TRY IT: Please copy, exactly as they appear below, the lines from the one containing "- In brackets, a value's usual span" through the one containing "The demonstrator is".

SUPPLIED DATA:
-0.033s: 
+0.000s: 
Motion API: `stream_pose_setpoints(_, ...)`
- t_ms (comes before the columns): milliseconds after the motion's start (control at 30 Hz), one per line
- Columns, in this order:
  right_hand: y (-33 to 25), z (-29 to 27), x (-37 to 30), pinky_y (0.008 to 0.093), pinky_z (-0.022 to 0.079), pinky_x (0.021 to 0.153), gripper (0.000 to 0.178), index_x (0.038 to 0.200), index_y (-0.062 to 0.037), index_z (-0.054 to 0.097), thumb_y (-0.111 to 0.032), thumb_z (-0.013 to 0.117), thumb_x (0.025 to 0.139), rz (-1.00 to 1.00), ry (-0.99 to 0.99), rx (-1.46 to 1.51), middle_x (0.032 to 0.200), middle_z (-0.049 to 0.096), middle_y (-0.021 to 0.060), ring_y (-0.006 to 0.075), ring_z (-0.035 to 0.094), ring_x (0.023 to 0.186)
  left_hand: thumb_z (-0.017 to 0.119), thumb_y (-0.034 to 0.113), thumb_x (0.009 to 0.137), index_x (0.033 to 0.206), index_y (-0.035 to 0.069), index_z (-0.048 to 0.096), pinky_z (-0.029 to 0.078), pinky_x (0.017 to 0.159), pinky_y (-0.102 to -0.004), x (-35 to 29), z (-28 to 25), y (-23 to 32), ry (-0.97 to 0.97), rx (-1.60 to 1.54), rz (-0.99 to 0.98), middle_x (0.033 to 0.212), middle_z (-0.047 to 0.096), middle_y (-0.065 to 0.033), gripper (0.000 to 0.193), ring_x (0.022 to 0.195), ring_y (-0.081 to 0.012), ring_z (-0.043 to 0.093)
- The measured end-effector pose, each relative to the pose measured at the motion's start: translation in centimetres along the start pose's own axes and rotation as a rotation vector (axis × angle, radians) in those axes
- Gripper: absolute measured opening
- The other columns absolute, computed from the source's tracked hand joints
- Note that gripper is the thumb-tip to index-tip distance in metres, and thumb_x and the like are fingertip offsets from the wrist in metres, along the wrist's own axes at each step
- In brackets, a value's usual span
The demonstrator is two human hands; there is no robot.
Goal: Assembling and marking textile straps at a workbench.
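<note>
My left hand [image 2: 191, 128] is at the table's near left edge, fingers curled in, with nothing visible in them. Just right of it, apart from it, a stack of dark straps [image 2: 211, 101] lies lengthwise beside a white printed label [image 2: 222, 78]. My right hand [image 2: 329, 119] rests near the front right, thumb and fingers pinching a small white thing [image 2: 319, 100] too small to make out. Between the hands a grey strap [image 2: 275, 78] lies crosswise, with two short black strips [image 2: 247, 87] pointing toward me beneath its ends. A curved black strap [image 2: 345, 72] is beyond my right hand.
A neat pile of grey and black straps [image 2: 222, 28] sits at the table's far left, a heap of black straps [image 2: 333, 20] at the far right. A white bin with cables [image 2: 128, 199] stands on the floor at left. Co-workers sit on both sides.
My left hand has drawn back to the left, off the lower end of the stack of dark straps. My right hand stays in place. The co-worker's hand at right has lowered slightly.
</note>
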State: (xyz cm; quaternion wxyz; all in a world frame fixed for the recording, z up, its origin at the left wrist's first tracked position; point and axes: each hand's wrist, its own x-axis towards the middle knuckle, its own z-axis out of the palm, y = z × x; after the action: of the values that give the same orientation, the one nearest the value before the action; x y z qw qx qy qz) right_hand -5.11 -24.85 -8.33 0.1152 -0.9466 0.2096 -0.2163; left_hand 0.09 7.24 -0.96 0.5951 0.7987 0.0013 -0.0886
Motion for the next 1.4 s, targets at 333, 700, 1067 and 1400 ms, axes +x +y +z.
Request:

WRITTEN ANSWER:
- In brackets, a value's usual span
The demonstrator is two human hands; there is no robot.

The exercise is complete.